-- Material supplied follows --

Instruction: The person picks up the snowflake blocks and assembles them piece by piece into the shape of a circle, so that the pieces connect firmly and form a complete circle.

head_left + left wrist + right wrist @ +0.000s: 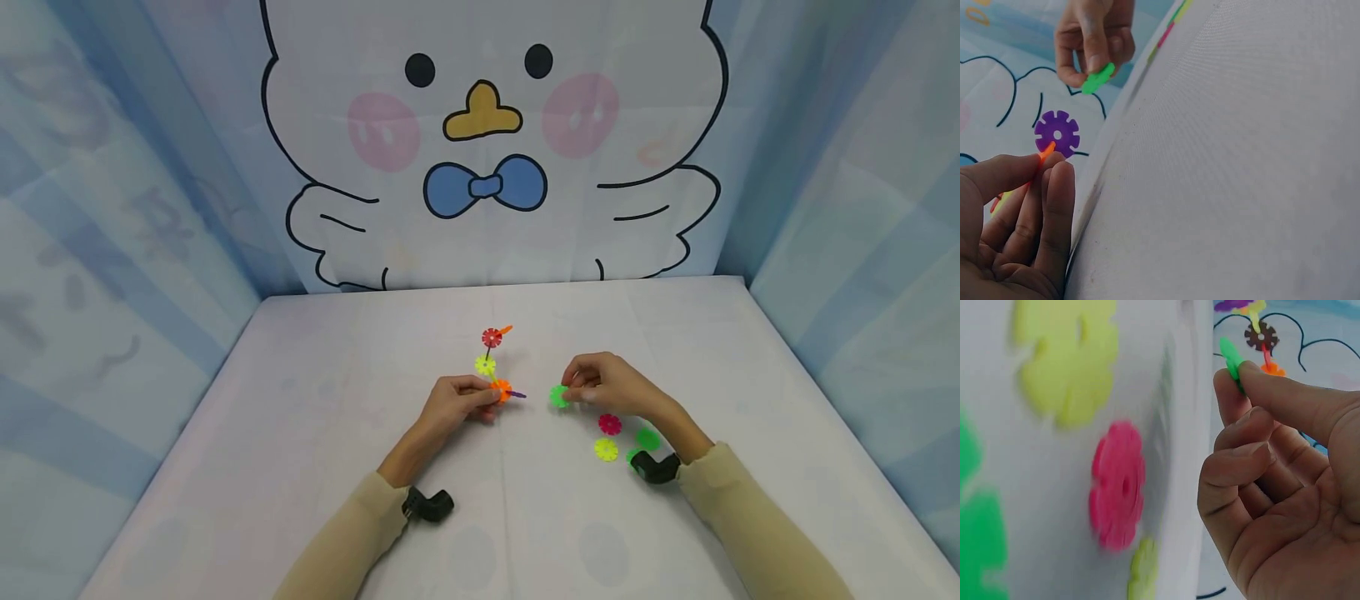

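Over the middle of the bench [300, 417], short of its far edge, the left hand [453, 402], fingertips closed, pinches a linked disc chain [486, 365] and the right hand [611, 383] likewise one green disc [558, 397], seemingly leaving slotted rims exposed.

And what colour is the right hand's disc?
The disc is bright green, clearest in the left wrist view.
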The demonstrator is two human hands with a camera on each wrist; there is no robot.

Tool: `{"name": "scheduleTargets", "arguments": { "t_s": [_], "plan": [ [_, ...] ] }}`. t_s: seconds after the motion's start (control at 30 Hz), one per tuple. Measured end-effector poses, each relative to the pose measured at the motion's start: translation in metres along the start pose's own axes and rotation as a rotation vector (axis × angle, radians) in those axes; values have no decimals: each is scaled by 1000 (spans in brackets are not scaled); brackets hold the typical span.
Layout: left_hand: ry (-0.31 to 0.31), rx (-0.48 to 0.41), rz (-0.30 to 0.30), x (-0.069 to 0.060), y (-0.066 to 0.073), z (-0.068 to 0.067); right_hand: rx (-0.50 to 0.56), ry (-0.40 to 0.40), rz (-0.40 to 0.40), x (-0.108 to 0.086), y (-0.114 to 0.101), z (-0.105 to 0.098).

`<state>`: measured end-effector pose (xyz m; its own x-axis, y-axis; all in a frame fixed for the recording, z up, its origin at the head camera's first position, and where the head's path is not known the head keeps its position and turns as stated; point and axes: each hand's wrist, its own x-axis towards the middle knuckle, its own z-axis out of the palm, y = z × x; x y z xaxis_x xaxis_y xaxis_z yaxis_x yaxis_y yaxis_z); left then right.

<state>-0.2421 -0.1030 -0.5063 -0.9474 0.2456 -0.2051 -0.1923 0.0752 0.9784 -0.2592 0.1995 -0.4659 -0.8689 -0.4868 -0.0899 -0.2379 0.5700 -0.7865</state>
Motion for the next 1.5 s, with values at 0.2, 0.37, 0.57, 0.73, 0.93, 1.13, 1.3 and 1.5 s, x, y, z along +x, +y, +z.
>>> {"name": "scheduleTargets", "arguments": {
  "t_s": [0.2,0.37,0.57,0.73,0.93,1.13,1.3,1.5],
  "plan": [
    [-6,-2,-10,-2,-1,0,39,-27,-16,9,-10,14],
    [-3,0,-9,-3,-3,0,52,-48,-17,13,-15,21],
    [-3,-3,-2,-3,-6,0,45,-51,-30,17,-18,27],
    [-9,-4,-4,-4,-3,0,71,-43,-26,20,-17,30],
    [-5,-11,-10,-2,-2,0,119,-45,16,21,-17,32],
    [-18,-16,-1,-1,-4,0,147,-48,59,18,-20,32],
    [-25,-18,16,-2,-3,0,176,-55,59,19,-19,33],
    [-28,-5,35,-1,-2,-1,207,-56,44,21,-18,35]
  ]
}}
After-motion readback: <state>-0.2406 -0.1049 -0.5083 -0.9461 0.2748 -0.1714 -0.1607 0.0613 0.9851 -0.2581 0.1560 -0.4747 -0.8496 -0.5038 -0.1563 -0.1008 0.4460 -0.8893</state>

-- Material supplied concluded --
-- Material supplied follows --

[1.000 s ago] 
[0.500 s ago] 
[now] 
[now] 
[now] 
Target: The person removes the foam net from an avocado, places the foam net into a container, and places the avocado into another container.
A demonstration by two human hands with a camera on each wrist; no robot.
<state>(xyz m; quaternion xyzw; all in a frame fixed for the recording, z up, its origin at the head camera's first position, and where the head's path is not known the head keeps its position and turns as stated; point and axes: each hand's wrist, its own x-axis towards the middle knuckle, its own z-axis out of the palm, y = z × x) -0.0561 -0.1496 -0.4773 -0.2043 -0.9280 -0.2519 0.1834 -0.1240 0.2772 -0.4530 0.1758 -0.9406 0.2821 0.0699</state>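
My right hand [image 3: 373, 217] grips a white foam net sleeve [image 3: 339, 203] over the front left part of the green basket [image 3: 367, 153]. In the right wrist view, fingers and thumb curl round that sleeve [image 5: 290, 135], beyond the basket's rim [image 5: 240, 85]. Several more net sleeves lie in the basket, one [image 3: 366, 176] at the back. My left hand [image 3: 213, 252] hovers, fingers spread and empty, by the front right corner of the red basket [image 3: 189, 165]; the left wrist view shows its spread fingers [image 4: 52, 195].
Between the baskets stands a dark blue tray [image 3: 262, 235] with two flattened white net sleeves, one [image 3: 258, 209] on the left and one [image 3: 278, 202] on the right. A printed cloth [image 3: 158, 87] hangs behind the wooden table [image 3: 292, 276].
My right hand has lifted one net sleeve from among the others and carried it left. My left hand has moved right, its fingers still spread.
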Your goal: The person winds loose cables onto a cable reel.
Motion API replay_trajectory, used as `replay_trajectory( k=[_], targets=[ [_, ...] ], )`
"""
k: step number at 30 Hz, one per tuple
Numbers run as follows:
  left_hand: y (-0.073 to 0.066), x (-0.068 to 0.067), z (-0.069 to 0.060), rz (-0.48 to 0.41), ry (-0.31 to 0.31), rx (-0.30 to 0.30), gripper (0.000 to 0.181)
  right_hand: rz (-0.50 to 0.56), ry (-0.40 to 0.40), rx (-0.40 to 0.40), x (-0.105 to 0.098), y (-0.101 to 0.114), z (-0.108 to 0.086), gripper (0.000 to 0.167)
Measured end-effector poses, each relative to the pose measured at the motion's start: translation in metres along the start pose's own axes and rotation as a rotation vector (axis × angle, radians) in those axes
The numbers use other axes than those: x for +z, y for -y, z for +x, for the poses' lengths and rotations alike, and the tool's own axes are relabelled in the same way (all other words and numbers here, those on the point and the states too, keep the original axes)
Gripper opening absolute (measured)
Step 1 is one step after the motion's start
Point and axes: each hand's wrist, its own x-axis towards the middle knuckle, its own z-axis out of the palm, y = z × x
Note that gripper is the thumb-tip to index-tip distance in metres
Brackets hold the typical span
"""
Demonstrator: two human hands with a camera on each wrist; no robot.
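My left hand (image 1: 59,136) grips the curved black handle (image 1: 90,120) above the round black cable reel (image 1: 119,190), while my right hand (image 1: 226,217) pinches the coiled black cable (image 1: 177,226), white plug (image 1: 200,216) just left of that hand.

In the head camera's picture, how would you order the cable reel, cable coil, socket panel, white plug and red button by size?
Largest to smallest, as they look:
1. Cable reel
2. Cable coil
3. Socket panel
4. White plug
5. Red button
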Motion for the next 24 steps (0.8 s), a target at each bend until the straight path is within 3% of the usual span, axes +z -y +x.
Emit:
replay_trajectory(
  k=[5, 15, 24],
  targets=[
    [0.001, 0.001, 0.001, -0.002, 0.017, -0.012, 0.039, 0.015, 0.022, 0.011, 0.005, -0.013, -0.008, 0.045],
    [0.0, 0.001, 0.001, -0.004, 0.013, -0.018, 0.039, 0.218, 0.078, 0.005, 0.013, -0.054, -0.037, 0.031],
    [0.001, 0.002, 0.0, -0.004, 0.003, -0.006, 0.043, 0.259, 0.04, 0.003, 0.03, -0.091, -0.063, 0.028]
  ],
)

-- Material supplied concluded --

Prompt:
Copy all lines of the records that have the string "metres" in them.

Result of this task:
Tool: `{"name": "scheduleTargets", "arguments": { "t_s": [_], "plan": [ [_, ...] ] }}`. t_s: seconds after the motion's start (control at 30 Hz), one per tuple. Measured end-effector poses, each relative to the pose measured at the motion's start: translation in metres along the start pose's own axes and rotation as a rotation vector (axis × angle, radians) in those axes; values have no decimals: each is scaled by 1000 (spans in brackets are not scaled); brackets hold the typical span.
Measured end-effector poses, each relative to the pose measured at the motion's start: translation in metres along the start pose's own axes and rotation as a rotation vector (axis × angle, radians) in those axes
Note that gripper is the thumb-tip to index-tip distance in metres

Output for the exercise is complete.